#### TRY IT:
Verbatim output required. Print the data in full.

#### RECORDED DATA:

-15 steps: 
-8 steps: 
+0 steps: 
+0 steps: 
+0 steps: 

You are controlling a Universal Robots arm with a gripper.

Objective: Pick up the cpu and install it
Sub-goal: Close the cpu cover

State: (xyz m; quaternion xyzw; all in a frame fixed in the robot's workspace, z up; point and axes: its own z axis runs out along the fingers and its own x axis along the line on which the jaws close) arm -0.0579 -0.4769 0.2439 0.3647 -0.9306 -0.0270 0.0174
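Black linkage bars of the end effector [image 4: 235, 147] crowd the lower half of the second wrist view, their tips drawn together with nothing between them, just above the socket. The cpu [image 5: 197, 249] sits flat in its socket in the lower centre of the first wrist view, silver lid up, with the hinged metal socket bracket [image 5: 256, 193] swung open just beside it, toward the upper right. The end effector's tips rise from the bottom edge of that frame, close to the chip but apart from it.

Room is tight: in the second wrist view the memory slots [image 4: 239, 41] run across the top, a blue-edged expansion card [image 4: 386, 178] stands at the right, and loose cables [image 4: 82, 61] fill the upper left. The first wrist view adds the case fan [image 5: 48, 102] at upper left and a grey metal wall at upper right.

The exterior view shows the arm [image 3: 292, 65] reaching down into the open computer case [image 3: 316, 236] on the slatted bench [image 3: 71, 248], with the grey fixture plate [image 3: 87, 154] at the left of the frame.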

#### ANSWER SECTION:
-15 steps: 
-8 steps: 
+0 steps: 
+0 steps: 
+0 steps: 

You are controlling a Universal Robots arm with a gripper.

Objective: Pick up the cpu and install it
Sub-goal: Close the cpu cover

State: (xyz m; quaternion xyzw; all in a frame fixed in the robot's workspace, z up; point and axes: its own z axis runs out along the fingers and its own x axis along the line on which the jaws close) arm -0.0579 -0.4769 0.2439 0.3647 -0.9306 -0.0270 0.0174
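Black linkage bars of the end effector [image 4: 235, 147] crowd the lower half of the second wrist view, their tips drawn together with nothing between them, just above the socket. The cpu [image 5: 197, 249] sits flat in its socket in the lower centre of the first wrist view, silver lid up, with the hinged metal socket bracket [image 5: 256, 193] swung open just beside it, toward the upper right. The end effector's tips rise from the bottom edge of that frame, close to the chip but apart from it.

Room is tight: in the second wrist view the memory slots [image 4: 239, 41] run across the top, a blue-edged expansion card [image 4: 386, 178] stands at the right, and loose cables [image 4: 82, 61] fill the upper left. The first wrist view adds the case fan [image 5: 48, 102] at upper left and a grey metal wall at upper right.

The exterior view shows the arm [image 3: 292, 65] reaching down into the open computer case [image 3: 316, 236] on the slatted bench [image 3: 71, 248], with the grey fixture plate [image 3: 87, 154] at the left of the frame.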

With that, the answer is complete.